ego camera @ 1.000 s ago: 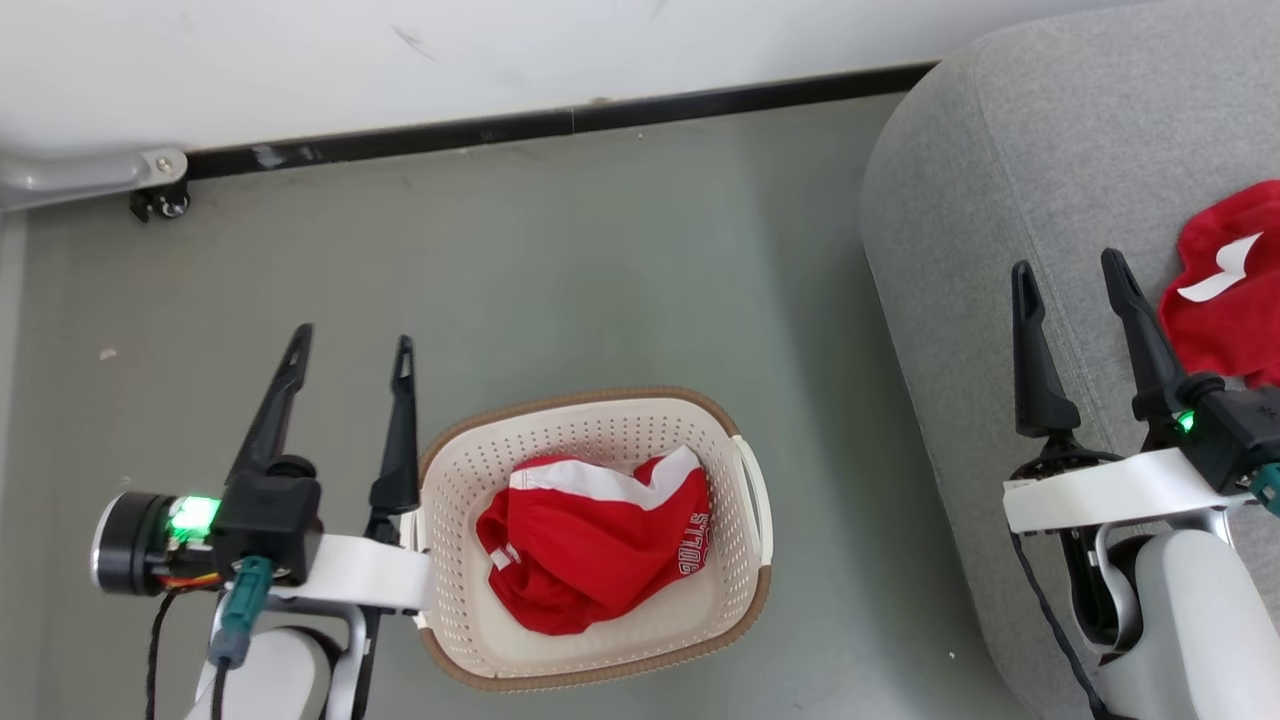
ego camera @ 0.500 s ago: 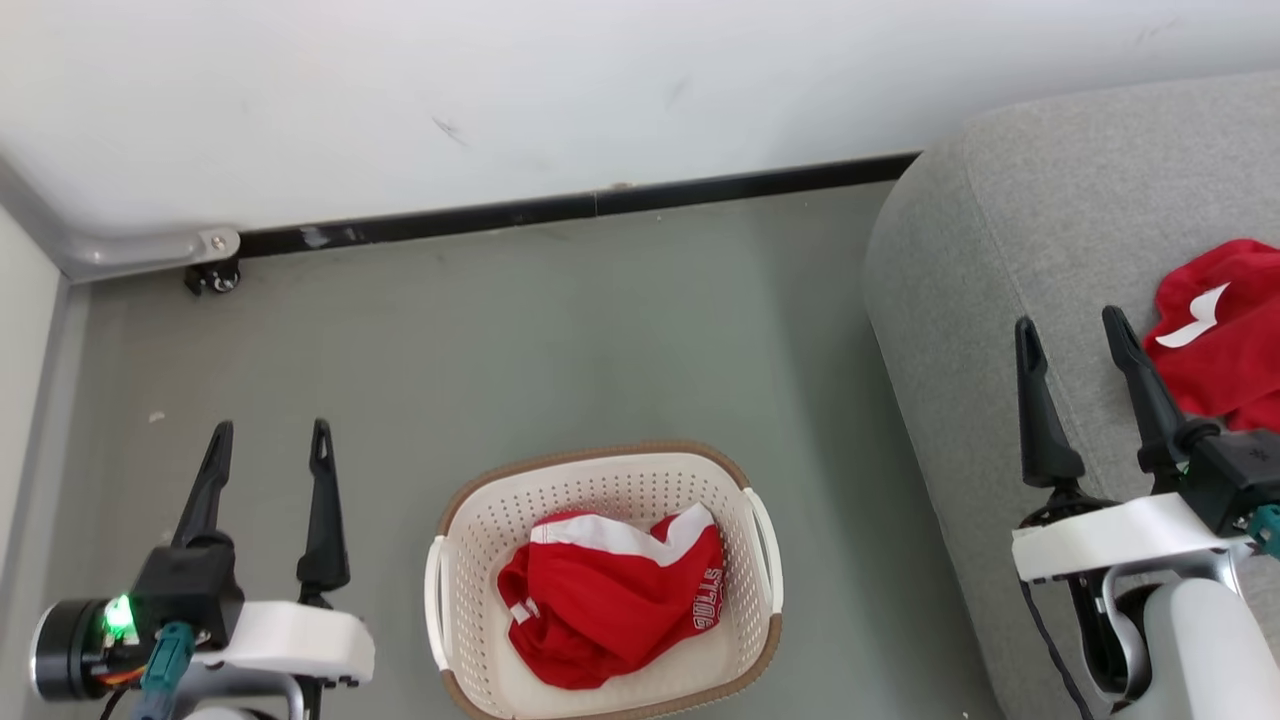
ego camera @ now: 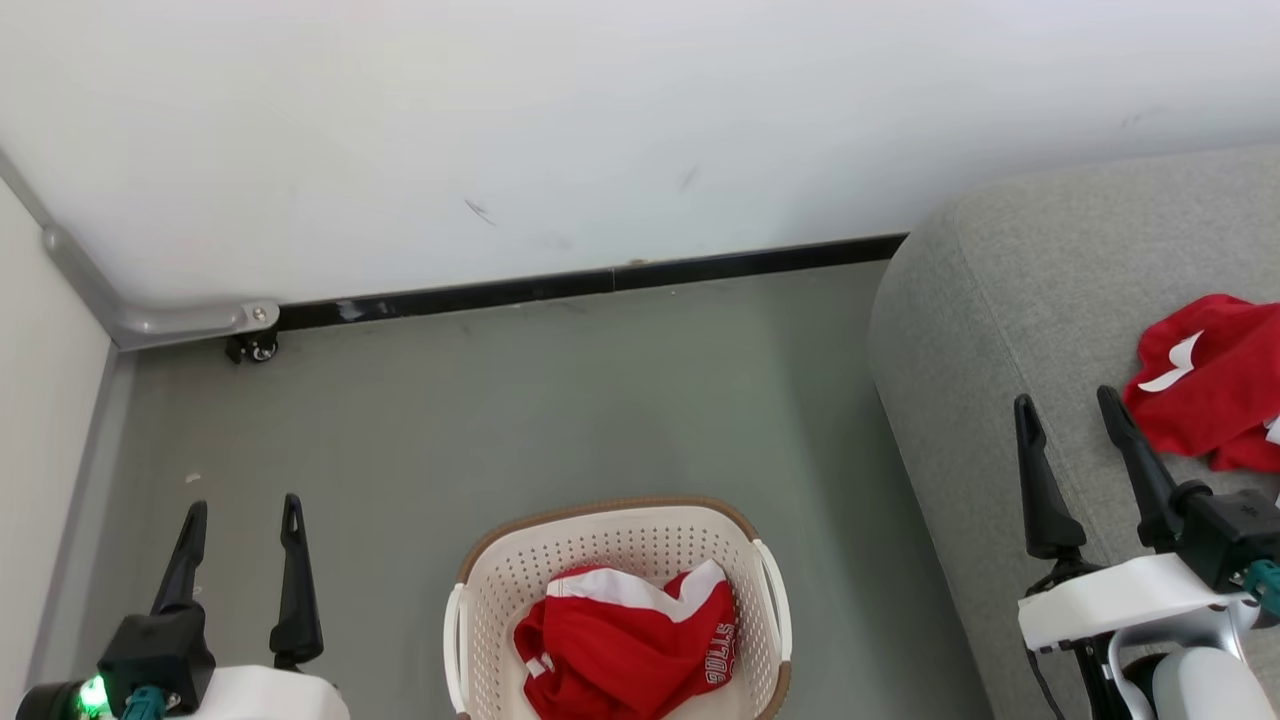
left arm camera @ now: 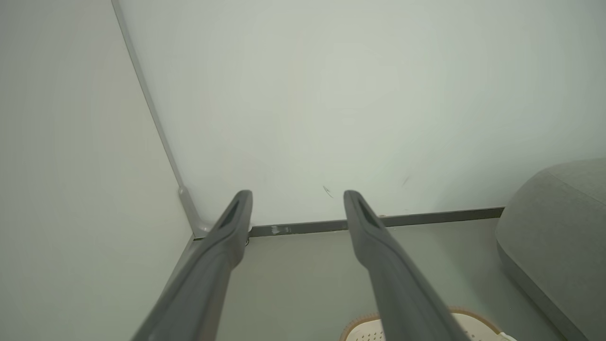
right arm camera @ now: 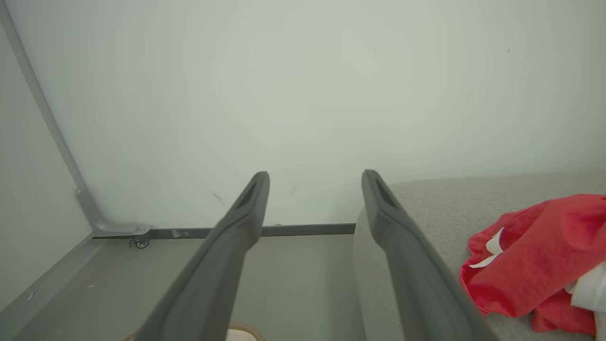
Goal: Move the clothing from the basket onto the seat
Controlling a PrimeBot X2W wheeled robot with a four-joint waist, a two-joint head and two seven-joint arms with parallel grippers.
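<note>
At the lower left of the head view, the left gripper (ego camera: 242, 505) has its two dark fingers spread apart with nothing between them. They point up the frame over the grey-green floor (ego camera: 560, 400). The left wrist view shows the same empty gap, with a wall corner beyond it. At the lower right, the right gripper (ego camera: 1065, 398) is likewise spread and empty, its fingers over the near edge of the seat (ego camera: 1010, 290). Between the two arms, at the bottom centre, the basket (ego camera: 600, 510) stands on the floor, apart from both grippers and near the seat's left side. Inside it lies a crumpled red garment (ego camera: 620, 650) with a white band across its top and white lettering on its right, reaching the basket's right wall; the bottom edge of the frame cuts off its lower part. A second red garment (ego camera: 1205, 385) with white trim lies on the seat at the right edge, just right of the right gripper's fingers.
</note>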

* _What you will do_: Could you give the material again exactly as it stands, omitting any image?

* _Task result_:
ego camera @ 1.000 s ago: 
ego camera @ 0.500 s ago: 
ego camera @ now: 
left arm camera @ now: 
right arm camera @ now: 
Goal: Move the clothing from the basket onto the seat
Controlling a PrimeBot X2W wheeled robot with a four-joint waist, a two-joint head and two seven-joint arms with parallel grippers.
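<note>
At the lower left of the head view, the left gripper (ego camera: 242, 505) has its two dark fingers spread apart with nothing between them. They point up the frame over the grey-green floor (ego camera: 560, 400). The left wrist view shows the same empty gap, with a wall corner beyond it. At the lower right, the right gripper (ego camera: 1065, 398) is likewise spread and empty, its fingers over the near edge of the seat (ego camera: 1010, 290). Between the two arms, at the bottom centre, the basket (ego camera: 600, 510) stands on the floor, apart from both grippers and near the seat's left side. Inside it lies a crumpled red garment (ego camera: 620, 650) with a white band across its top and white lettering on its right, reaching the basket's right wall; the bottom edge of the frame cuts off its lower part. A second red garment (ego camera: 1205, 385) with white trim lies on the seat at the right edge, just right of the right gripper's fingers.
</note>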

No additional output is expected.